Matt Edmondson reveals gender of second baby with wife and predicts Christmas Day arrival

Radio One presenter Matt Edmondson has revealed he and his wife are expecting their second child.

The 35-year-old, who already has a five year old daughter Ivy with his wife Bryony, has shared how the couple are expecting another girl.

Speaking on Lorraine today, 1 December, the presenter shared how the baby's arrival is "imminent" – and that the couple could be welcoming their new arrival on Christmas day.

Matt explained: "Ivy came three and a half weeks early as I was about to film The Xtra factor so I'm assuming this one is coming on Christmas day.

"But it could happen any time for now. It's a girl! Holly and Ivy for Christmas would be great… but we've got a negotiation going on still about names.

"I've mixed up my list for children's names and dog names and now I can't remember what was for a child and what was for a dog.

"We've already got a dog but you've always got to have a list of potential names just in case."

Matt and Bryony met in their late teens and got engaged in 2012, before tying the knot the following year.

It comes after the presenter shared the details of how he was diagnosed with cyclothymia – a mood disorder that causes periods of feeling depressed followed by periods of extreme happiness.

In the honest post to his 106,000 followers, Matt admits that the coronavirus pandemic left him anxious about his mental health, so he began writing his own album to help him cope titled, Not Another Love Song.

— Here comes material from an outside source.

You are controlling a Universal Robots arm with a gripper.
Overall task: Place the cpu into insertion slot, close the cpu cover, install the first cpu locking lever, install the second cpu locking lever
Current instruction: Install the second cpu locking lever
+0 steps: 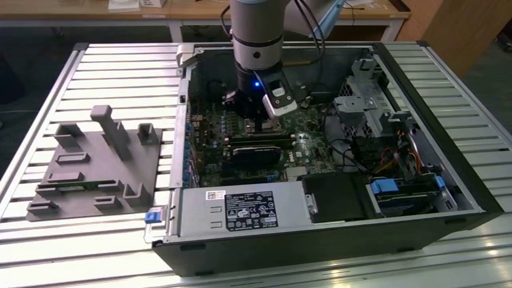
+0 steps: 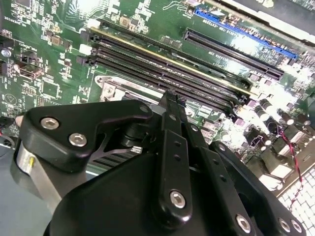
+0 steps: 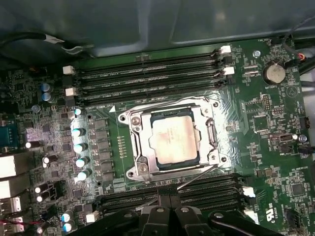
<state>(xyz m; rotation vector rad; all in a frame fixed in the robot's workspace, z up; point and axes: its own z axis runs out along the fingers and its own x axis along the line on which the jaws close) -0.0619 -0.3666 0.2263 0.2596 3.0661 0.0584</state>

In the series of screenshots of his iPhone notes, Matt explained: "It all started in lockdown – like lots of people, I was quite scared of the prospect of lots of isolation, of my usual work disappearing and of any normal sense of routine going out the window.

“For my mental health I find having a ‘project’ to work on is what keeps me grounded.”

The Radio One presenter went on to talk about cyclothymia and the “mood cycles” it brings on.

He continued: “It’s a bit like Bipolar Two, but with a significantly less extreme mood spectrum. It means my mood cycles frequently between stages of euphoric productivity and depression.

“For a long time, I was in either one of these two moods. The ‘up’ times truly do feel fantastic."

The up times, Matt wrote: "They're not so great for people in my life-because whatever idea I’m drawn to at the time is quite all consuming.

"I don’t get much sleep, don’t eat when I should… I didn’t realise until I was diagnosed with Cyclothymia that this was equally as challenging as the depressive episodes.”

The DJ went on to explain that it was ultimately feeling “incredibly low” that led him to seek medical advice.

"My low times after often accompanied by incredibly strong anxious thoughts, catastrophisation (is that a word? Red dots say 'no') and panic [sic]."

Matt disclosed that he’d been struggling for years so the diagnosis was “life changing” as it helped him to understand the patterns of his moods.

While, the diagnosis helped Matt feel more in control, he says that it was making music that “saved” him.

Matt added: "So – the depression. This is going to sound corny, but it's true. Discovering making music saved me. See, it's a bit corny isn't it?"